**WORK REQUIRED:** Throughout the listing below, copy each line containing "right".

**INFORMATION PROVIDED:**
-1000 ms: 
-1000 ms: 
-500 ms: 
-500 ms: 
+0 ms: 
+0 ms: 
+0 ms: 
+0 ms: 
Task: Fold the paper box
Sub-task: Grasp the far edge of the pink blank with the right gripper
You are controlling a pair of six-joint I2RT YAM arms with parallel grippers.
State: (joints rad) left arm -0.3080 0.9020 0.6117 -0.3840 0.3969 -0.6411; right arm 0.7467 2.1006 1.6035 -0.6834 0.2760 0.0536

**REPLY TO THE TASK:**
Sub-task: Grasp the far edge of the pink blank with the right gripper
State: (joints rad) left arm -0.3080 0.9020 0.6117 -0.3840 0.3969 -0.6411; right arm 0.7467 2.1006 1.6035 -0.6834 0.2760 0.0536

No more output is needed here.